- First volume cover

将太の寿司
- Genre: Cooking
- Written by: Daisuke Terasawa
- Published by: Kodansha
- Magazine: Weekly Shōnen Magazine
- Original run: 1992 – 1997
- Volumes: 27
- Directed by: Yuichi Sato; Toshinori Nishimae;
- Produced by: Takeshi Moriya
- Written by: Akira Tomozawa; Shogo Kashida;
- Music by: Takayuki Hattori
- Studio: Fuji TV
- Original run: April 19, 1996 – September 20, 1996
- Episodes: 17

Shōta no Sushi: Kokoro ni Hibiku Shari no Aji
- Directed by: Toshitaka Tsunoda
- Written by: Takahiko Masuda
- Studio: Studio Comet
- Original network: TV Tokyo
- Released: October 11, 1999
- Runtime: 47 Minutes

Shōta no Sushi: Zenkokutaikai-hen
- Written by: Daisuke Terasawa
- Published by: Kodansha
- Magazine: Weekly Shōnen Magazine
- Original run: 1997 – 2000
- Volumes: 17

Shōta no Sushi 2: World Stage
- Written by: Daisuke Terasawa
- Published by: Kodansha
- Magazine: Evening
- Original run: September 24, 2013 – April 28, 2015
- Volumes: 4

= Shōta no Sushi =

Japanese manga series

Shōta no Sushi (将太の寿司) is a Japanese manga series written and illustrated by Daisuke Terasawa about a teen boy Shota Sekiguchi (関口将太, Sekiguchi Shōta) and his journey from an apprentice to become a sushi chef. It was later adapted into TV series, produced by Fuji TV. The manga series ended when Shota won the regional sushi competition in Tokyo. A sequel continued with him being the Tokyo representative in the national competition, to keep a promise for a re-match with his rival Anto Saji.

==Plot==
The family of Shota Sekiguchi (関口 将太, Sekiguchi Shōta) owns a small sushi shop called Tomoe Sushi (巴寿司) in Otaru, Hokkaido.
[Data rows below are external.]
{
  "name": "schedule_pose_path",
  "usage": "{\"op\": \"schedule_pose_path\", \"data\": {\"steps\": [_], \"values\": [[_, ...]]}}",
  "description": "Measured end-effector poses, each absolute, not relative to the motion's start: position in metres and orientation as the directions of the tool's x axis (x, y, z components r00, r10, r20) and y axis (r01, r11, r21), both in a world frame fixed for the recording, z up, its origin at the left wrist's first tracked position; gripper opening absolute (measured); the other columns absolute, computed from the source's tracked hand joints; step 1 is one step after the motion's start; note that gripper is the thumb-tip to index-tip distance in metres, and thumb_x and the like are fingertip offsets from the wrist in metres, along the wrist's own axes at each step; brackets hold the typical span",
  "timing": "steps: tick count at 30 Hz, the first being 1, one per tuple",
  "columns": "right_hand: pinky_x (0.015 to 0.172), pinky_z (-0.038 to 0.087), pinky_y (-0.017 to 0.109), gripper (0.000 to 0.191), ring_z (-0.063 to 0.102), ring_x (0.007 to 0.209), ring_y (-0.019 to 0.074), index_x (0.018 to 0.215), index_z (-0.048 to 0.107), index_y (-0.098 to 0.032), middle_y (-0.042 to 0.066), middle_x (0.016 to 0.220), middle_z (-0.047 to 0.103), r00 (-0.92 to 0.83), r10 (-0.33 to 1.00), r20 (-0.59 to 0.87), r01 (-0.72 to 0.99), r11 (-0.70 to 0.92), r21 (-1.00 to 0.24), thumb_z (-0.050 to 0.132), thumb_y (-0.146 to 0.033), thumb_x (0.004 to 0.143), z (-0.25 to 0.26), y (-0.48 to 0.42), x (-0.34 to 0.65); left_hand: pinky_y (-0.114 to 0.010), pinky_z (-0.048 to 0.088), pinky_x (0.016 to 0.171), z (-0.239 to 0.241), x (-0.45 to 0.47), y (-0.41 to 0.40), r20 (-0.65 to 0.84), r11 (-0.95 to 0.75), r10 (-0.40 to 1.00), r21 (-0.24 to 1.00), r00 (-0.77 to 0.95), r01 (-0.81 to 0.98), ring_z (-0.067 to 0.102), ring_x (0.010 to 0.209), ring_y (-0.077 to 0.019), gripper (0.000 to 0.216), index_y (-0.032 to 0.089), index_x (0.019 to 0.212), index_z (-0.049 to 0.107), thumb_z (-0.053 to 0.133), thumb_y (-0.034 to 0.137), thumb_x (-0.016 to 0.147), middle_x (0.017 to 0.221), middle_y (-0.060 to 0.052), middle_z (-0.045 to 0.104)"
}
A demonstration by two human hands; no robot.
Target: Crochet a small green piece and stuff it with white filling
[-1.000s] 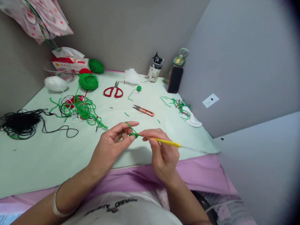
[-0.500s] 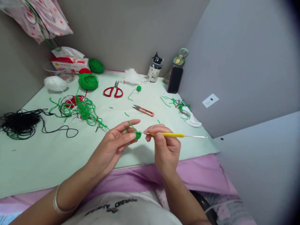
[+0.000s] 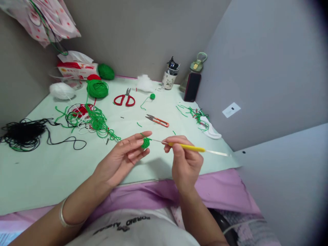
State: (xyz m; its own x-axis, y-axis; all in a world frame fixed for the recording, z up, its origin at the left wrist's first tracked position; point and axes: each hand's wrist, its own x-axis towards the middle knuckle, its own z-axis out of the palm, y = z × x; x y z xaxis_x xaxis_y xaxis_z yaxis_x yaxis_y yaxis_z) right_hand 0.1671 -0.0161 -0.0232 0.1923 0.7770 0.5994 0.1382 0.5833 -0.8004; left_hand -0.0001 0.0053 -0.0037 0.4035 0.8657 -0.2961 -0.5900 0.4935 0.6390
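Observation:
Between the thumb and fingers of my left hand (image 3: 128, 152) is a small green crochet piece (image 3: 145, 143), pinched at its left edge. Green yarn runs over the left index finger. My right hand (image 3: 185, 155) is closed around the yellow handle of a crochet hook (image 3: 191, 147), held like a pen. Its metal tip points left and meets the top of the crochet piece; whether a loop sits on it is too small to tell. Beyond my hands lie orange thread snips (image 3: 157, 120) and red-handled scissors (image 3: 124, 99).
Tangled green, red and white yarn (image 3: 93, 118) and a black yarn heap (image 3: 24, 133) lie left. Yarn balls (image 3: 97, 89) and a tissue pack (image 3: 78, 70) stand behind. A pen cup (image 3: 169, 78), phone (image 3: 192, 87) and bottle (image 3: 197, 65) are at the back right, yarn scraps (image 3: 196, 114) nearer.
The hook has moved slightly right and down, its handle end tilting lower. The crochet piece has turned in my left fingers and shows more of its face; the lower left fingers are spread wider.

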Motion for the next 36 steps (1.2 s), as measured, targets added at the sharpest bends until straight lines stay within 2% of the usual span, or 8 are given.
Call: {"op": "schedule_pose_path", "data": {"steps": [3,6,11,17,21,30,33,36], "values": [[0.067,0.056,0.03,0.019,0.067,0.073,0.0142,0.101,0.08,-0.026,0.003,0.092,0.075,0.15,0.873,0.465,-0.089,0.48,-0.873,0.061,-0.027,0.104,-0.018,-0.016,0.165,-0.023,0.055,0.09,-0.003,0.001,0.003,-0.231,0.404,0.905,0.73,0.358,-0.551,0.054,0.063,-0.0052,0.033,0.022,0.111,0.084,0.087,0.02,0.079,0.071,0.005,0.063],[0.074,0.055,0.03,0.016,0.067,0.079,0.0143,0.1,0.081,-0.026,0.003,0.094,0.077,0.108,0.885,0.452,-0.045,0.459,-0.887,0.065,-0.027,0.101,-0.018,-0.015,0.163,-0.018,0.05,0.083,-0.004,0.004,0.0,-0.166,0.317,0.925,0.831,0.341,-0.456,0.063,0.088,-0.0107,0.032,0.028,0.112,0.084,0.088,0.023,0.081,0.09,0.001,0.074],[0.071,0.054,0.029,0.018,0.067,0.076,0.013,0.098,0.081,-0.025,0.002,0.093,0.076,0.129,0.926,0.354,-0.204,0.374,-0.905,0.064,-0.031,0.103,-0.022,-0.013,0.166,-0.022,0.044,0.074,-0.006,0.001,-0.002,-0.125,0.228,0.947,0.91,0.295,-0.346,0.056,0.087,-0.013,0.026,0.032,0.11,0.085,0.085,0.028,0.084,0.092,0.001,0.07],[0.072,0.056,0.029,0.022,0.068,0.076,0.013,0.096,0.077,-0.023,0.002,0.092,0.076,0.099,0.934,0.342,-0.272,0.356,-0.894,0.059,-0.033,0.105,-0.019,-0.012,0.169,-0.023,0.043,0.078,-0.004,-0.001,-0.002,-0.101,0.189,0.958,0.927,0.27,-0.325,0.053,0.087,-0.0134,0.022,0.032,0.104,0.085,0.084,0.027,0.083,0.09,0.001,0.064],[0.072,0.058,0.029,0.023,0.069,0.076,0.0131,0.098,0.076,-0.023,0.003,0.094,0.077,0.096,0.918,0.386,-0.205,0.397,-0.895,0.057,-0.032,0.106,-0.016,-0.015,0.169,-0.024,0.043,0.079,-0.007,-0.002,-0.002,-0.093,0.18,0.957,0.933,0.275,-0.31,0.053,0.087,-0.0138,0.021,0.033,0.104,0.085,0.082,0.026,0.084,0.089,0.001,0.064],[0.074,0.059,0.028,0.026,0.071,0.08,0.0125,0.109,0.075,-0.026,0.001,0.099,0.077,0.069,0.801,0.595,0.186,0.575,-0.796,0.051,-0.017,0.107,-0.013,-0.024,0.169,-0.024,0.04,0.071,-0.01,-0.006,-0.002,0.061,-0.04,0.983,0.991,0.171,-0.128,0.049,0.073,-0.0113,0.026,0.038,0.106,0.083,0.078,0.019,0.088,0.082,0.005,0.062],[0.075,0.06,0.03,0.025,0.072,0.083,0.0145,0.112,0.072,-0.024,0.003,0.099,0.077,0.002,0.73,0.683,0.286,0.654,-0.7,0.05,-0.013,0.106,-0.014,-0.024,0.168,-0.024,0.041,0.071,-0.006,-0.004,-0.006,0.096,-0.087,0.987,0.994,0.133,-0.071,0.05,0.071,-0.0102,0.029,0.037,0.104,0.083,0.077,0.015,0.087,0.083,0.006,0.064],[0.078,0.061,0.034,0.025,0.072,0.091,0.0184,0.118,0.068,-0.021,0.008,0.1,0.077,-0.094,0.591,0.801,0.427,0.751,-0.504,0.05,-0.012,0.105,-0.02,-0.023,0.165,-0.022,0.043,0.074,-0.002,0.001,-0.01,0.125,-0.123,0.989,0.992,0.075,-0.03,0.05,0.07,-0.0088,0.031,0.036,0.103,0.084,0.079,0.012,0.084,0.084,0.006,0.066]]}}
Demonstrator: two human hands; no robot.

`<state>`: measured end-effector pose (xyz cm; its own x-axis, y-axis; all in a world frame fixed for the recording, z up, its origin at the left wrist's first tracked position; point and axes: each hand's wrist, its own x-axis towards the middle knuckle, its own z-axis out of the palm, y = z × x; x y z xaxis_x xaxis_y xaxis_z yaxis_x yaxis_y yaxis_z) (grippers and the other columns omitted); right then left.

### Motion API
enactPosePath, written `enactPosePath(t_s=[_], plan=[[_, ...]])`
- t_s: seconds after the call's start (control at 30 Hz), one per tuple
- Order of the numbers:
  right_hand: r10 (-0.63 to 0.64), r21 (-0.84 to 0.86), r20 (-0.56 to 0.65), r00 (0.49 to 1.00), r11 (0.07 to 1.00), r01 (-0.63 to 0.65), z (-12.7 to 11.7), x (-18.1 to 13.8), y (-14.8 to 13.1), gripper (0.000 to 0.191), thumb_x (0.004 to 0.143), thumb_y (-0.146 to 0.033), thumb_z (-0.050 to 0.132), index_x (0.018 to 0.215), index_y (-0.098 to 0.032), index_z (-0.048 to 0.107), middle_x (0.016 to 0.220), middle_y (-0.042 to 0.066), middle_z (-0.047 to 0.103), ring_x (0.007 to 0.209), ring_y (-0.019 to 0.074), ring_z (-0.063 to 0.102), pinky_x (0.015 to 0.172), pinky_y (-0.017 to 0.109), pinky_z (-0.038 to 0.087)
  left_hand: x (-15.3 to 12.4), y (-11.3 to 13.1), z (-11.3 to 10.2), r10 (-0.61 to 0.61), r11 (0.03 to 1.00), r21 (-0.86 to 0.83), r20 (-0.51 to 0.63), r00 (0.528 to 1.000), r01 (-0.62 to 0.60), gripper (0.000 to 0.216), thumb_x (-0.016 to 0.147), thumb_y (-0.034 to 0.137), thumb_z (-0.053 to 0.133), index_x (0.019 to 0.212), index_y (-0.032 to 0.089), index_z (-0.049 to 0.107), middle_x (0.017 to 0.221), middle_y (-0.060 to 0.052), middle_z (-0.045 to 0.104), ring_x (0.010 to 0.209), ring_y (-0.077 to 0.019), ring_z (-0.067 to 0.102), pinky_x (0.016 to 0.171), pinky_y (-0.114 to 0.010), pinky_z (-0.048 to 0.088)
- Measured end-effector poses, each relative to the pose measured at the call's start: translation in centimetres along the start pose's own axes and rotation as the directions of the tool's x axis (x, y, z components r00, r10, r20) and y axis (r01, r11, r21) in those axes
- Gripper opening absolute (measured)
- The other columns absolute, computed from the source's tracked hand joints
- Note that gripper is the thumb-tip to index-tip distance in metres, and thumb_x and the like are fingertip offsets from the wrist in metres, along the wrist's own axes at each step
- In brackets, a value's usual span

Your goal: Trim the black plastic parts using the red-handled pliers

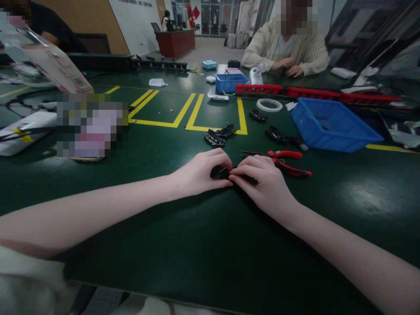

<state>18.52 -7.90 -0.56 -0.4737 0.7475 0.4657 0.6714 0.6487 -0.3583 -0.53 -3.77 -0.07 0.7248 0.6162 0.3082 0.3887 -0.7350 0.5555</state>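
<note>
Beyond the right hand [262, 177] I see a white ring-shaped roll [269, 105], with a large blue bin [344, 142] farther out to its right. Past both I make out a red strip [315, 93] and a seated person in a striped shirt [259, 53]. Well beyond the left hand [205, 173] I see yellow tape lines [154, 123]; off to its left, a tilted bottle [57, 63].

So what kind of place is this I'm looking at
Probably a shared assembly or repair workspace, perhaps in an office: red-handled pliers and small black parts lie on a green table marked with yellow lines, and a reddish-brown desk stands behind.
</note>
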Motion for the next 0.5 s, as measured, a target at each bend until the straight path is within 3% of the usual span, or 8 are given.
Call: enactPosePath(t_s=[0.17,0.33,0.5], plan=[[-0.058,-0.138,-0.022,0.998,0.989,0.055,-1.9,-0.9,0.7,0.016,0.087,-0.025,0.055,0.099,-0.021,0.065,0.091,0.006,0.065,0.088,0.0214,0.058,0.081,0.041,0.043,-0.3,0.4,-0.3,-0.012,0.999,0.032,0.040,0.999,0.011,0.021,0.082,0.031,0.062,0.096,0.016,0.059,0.100,-0.005,0.058,0.090,-0.0172,0.057,0.077,-0.030,0.049],[-0.069,-0.379,-0.035,0.997,0.924,0.051,-4.6,-1.4,4.7,0.027,0.085,-0.030,0.056,0.107,-0.018,0.063,0.099,0.013,0.063,0.093,0.0298,0.056,0.076,0.047,0.043,-0.6,0.7,-0.7,-0.019,0.999,0.028,0.072,0.997,0.017,0.013,0.088,0.024,0.053,0.088,0.015,0.062,0.105,-0.005,0.057,0.088,-0.0155,0.058,0.077,-0.029,0.049],[0.037,-0.359,0.062,0.997,0.933,-0.013,-5.2,-2.2,8.1,0.043,0.083,-0.044,0.056,0.115,-0.014,0.059,0.108,0.016,0.060,0.099,0.0313,0.055,0.079,0.049,0.047,-0.6,0.4,-0.8,-0.015,1.000,-0.008,0.069,0.997,0.016,0.014,0.089,0.022,0.052,0.088,0.014,0.063,0.102,-0.006,0.058,0.087,-0.0150,0.058,0.076,-0.028,0.049]])
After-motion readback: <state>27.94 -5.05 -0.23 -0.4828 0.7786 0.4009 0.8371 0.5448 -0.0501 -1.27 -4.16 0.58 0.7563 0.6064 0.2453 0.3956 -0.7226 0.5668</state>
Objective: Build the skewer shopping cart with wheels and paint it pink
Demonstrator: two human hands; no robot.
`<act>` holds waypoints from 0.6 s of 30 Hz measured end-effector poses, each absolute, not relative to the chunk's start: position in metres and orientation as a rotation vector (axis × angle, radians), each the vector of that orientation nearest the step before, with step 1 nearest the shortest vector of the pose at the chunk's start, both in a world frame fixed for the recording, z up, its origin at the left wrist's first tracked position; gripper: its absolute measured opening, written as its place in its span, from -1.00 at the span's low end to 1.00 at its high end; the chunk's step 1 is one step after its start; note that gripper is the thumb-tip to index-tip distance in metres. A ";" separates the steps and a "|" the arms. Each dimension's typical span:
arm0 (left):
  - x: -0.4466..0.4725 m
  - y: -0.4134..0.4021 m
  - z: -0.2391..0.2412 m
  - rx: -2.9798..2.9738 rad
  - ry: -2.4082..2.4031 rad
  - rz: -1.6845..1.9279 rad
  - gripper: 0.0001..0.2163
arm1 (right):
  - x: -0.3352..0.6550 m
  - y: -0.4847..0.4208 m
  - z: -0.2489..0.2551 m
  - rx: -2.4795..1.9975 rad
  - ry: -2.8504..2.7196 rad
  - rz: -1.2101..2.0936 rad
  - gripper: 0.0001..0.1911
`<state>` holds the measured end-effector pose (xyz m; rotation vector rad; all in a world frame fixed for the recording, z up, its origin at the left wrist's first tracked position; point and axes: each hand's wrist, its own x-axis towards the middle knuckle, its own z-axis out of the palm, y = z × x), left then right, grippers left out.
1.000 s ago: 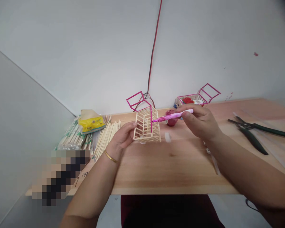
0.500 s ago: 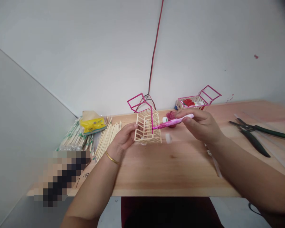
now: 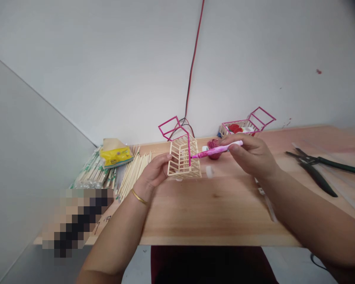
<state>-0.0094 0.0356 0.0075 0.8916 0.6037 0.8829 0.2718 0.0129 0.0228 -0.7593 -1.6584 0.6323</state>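
A small cage-like frame of pale wooden sticks stands on the wooden table, with part of its edges painted pink. My left hand grips the frame's left side, a gold bangle on the wrist. My right hand pinches a pink paintbrush, its tip touching the frame's pink upright edge. A small red paint pot sits just behind the brush.
Bundles of loose wooden sticks and a yellow packet lie at the left. A second pink-edged stick basket stands at the back. Dark green pliers lie at the right. A red and black cable hangs down the wall.
The brush tip has slid down and back up along the frame's pink upright edge. My left hand has kept its hold on the frame.
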 end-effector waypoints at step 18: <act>-0.010 0.037 0.005 0.894 0.639 0.921 -0.67 | 0.270 0.009 0.032 -0.745 -1.778 0.426 -0.85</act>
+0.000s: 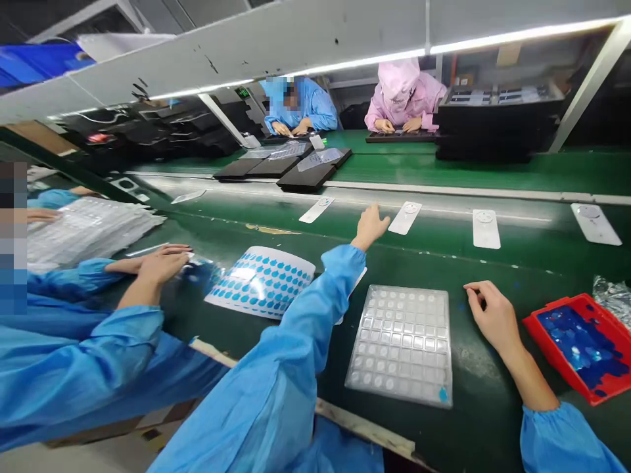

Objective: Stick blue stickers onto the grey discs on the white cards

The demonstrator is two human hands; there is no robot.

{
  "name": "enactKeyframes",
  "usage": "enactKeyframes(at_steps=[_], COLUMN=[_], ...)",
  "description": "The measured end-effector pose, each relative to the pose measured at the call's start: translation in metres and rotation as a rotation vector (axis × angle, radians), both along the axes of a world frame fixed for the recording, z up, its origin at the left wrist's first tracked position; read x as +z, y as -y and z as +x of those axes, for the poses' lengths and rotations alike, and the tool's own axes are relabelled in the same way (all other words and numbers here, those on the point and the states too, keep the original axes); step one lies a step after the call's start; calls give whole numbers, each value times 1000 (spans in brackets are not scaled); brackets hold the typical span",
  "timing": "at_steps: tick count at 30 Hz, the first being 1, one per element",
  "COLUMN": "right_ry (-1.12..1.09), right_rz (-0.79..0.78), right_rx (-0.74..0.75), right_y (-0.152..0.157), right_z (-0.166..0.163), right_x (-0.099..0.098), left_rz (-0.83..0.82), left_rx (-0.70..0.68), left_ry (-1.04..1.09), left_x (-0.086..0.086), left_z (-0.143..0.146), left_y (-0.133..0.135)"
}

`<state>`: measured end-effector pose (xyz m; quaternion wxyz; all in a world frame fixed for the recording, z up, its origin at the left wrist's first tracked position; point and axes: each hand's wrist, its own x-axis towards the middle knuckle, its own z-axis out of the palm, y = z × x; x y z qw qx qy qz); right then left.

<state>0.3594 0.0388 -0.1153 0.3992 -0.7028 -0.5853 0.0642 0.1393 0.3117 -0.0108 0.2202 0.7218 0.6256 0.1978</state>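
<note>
My left hand (371,226) is stretched far forward over the green conveyor belt (493,276), fingers open, its tips next to a white card with a round part (405,217). My right hand (493,316) rests on the belt with fingers curled, holding nothing I can make out, just right of a clear plastic grid tray (401,341). A sheet of blue drop-shaped stickers (261,281) lies left of my left sleeve.
More white cards (486,228) (595,224) (317,209) lie in a row on the belt. A red tray of blue pieces (582,345) sits at the right. A co-worker's hands (152,263) work at my left. Black trays (305,172) and two people sit across.
</note>
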Motion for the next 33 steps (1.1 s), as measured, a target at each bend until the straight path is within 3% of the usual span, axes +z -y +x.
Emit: enactKeyframes(at_steps=[4,7,11,16,21,24,26,28,30,33], right_ry=[-40,13,58,63,68,23,-81,-57,123,246], right_rz=[-49,-59,-32,-22,26,188,323,391,373,375], right_rx=[-20,-29,-27,-18,-26,-115,-135,35,209,256], right_y=[2,4,6,6,7,18,31,42,47,43], right_z=[-1,-2,-2,3,4,-20,-51,-87,-118,-144], right_x=[-1,0,5,4,14,42,69,95,115,131], left_rz=[75,63,58,75,154,113,-92,-296,-406,-458], left_rx=[-18,47,92,101,152,167,82,-22,-82,-127], left_ry=[-302,-470,-514,-402,-185,309,687,892,973,1024], left_x=[-29,-45,-60,-58,-38,-15,0,12,19,21], left_z=[-72,-111,-125,-127,-131,-128,-123,-116,-110,-105], left_y=[91,142,163,165,185,210,229,248,263,280])
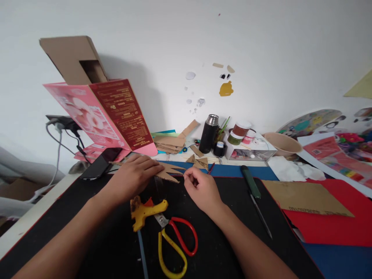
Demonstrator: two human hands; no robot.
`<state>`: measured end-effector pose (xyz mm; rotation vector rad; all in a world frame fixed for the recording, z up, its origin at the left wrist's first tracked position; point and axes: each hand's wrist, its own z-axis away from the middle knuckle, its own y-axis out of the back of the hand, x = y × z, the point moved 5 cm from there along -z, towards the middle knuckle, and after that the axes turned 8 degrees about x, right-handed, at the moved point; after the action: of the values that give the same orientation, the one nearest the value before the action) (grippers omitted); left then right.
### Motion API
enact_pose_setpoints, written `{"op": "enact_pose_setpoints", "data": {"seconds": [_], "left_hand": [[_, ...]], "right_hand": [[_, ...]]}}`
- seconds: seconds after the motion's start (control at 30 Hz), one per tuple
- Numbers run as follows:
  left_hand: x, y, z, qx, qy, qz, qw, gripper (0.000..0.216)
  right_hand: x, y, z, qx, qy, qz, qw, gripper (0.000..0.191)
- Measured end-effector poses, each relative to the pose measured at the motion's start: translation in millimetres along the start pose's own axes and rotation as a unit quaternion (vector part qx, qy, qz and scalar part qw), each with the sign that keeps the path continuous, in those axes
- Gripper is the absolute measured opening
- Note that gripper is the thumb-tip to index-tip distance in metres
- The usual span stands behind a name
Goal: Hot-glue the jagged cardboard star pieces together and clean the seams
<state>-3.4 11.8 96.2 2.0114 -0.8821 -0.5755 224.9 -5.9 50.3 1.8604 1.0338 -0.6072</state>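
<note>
My left hand lies over a brown cardboard piece cut into long points, its fingers closed on it against the black mat. At the tips of those points, the thumb and fingers of my right hand are pinched together. What sits between them is hidden. Just below the hands rests a yellow glue gun with an orange trigger, a bluish stick extending from it. Scissors with one red and one yellow handle lie against it, blades partly covered.
A green-handled pointed tool lies right of my hands. Behind stand a black thermos, paint jars and cardboard scraps. A pink-and-red box and phone are left; a cardboard sheet on red paper is right.
</note>
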Motion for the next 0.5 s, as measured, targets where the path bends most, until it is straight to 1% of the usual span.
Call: {"op": "enact_pose_setpoints", "data": {"seconds": [0.4,0.5], "left_hand": [[0.8,-0.3,1.2,0.012,-0.021,-0.016,1.0,0.033],[0.5,0.1,0.6,0.008,-0.014,-0.014,1.0,0.033]], "right_hand": [[0.5,0.2,-0.6,0.001,-0.004,-0.003,1.0,0.011],[0.0,1.2,-1.0,0.003,-0.007,-0.005,1.0,0.011]]}}
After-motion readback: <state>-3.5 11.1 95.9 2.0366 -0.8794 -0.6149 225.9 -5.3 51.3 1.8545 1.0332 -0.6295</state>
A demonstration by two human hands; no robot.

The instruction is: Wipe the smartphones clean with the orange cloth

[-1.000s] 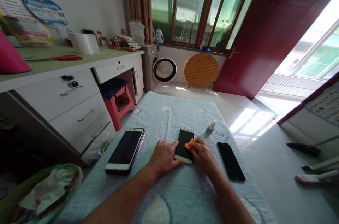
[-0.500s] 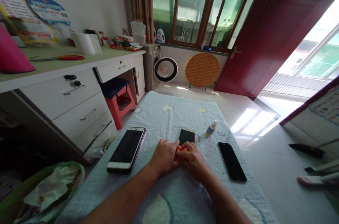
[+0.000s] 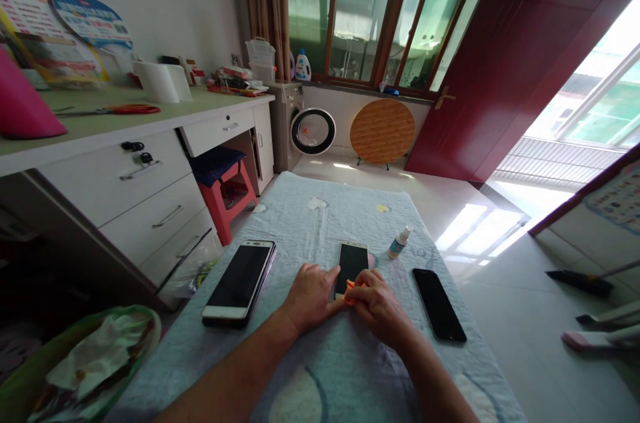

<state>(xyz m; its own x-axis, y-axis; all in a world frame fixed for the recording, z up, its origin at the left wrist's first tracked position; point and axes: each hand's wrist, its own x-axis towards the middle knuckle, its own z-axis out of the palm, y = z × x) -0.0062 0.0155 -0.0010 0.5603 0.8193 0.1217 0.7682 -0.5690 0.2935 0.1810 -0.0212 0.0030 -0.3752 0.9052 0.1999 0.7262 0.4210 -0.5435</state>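
White desk (image 3: 125,199), red door (image 3: 500,63) (standing open), sunlit floor (image 3: 467,223)

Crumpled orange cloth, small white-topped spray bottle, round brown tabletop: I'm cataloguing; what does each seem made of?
Crumpled orange cloth: soft, matte fabric, judging by its folds; exact fibre can't be told.
Small white-topped spray bottle: probably smooth plastic, given its moulded-looking top; glass body possible.
Round brown tabletop: wood or wood-look laminate, fairly matte, from its striped grain.

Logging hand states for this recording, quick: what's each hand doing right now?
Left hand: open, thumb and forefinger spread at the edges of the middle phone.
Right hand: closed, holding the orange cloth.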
Their business struggles against Sasa Sushi (笹寿司), a large sushi chain that dominates the market through aggressive pricing and mass production. Compounding their difficulties, Shota's mother suffers from a chronic illness, draining the family's savings and disrupting his father Genji (源治)'s ability to work. When Genji is injured and unable to compete in a local sushi contest, Shota takes his place. Though he does not win, his skill impresses Seigoro Otori (鳳征 五郎, Ōtori Seigorō), owner of the renowned O Sushi (鳳寿司) in Tokyo, who offers him an apprenticeship. Recognizing that Shota needs broader experience to save their family business, Genji agrees.

In Tokyo, Shota faces numerous challenges, realizing that mastering sushi requires more than just technical skill. While senior apprentices Seiji Fujita (藤田 政二, Fujita Seiji) and Hidemasa Okamura (岡村 秀政, Okamura HideMasa)) are supportive, Anto Saji (佐治 安人, Saji Anto) bullies both Shota and fellow apprentice Shingo Obata (小畑 慎吾, Obata Shingo). Seigoro observes their rivalry and organizes a three-round competition between Shota and Anto to determine who will represent O Sushi in an upcoming Tokyo contest. The first round tests their ability to prepare out-of-season sea bream. Anto steals the fish Shota's friends procure for him, forcing Shota to use an inferior substitute. Despite this, Shota wins by employing superior technique, humbling Anto. In the second round, focusing on unagi, Anto holds an advantage with a three-year-old eel sauce, while Shota improvises a sauce-free preparation. Though his dish is praised, he loses for failing to answer a critical question about serving etiquette.

For the final round, Shota chooses anchovies—a fish Anto had mockingly compared to Shingo—to encourage his demoralized friend. He defeats Anto, who, despite his loss, matures from the experience. Seigoro offers Anto a promotion, but Anto declines, choosing to train elsewhere to avoid stagnation. He vows to challenge Shota again in the future. Shota proceeds to compete in the Tokyo sushi tournament, honing his craft with each round. Meanwhile, in Otaru, Sasa Sushi intensifies its efforts to force Tomoe Sushi out of business, adding urgency to Shota's growth as a chef.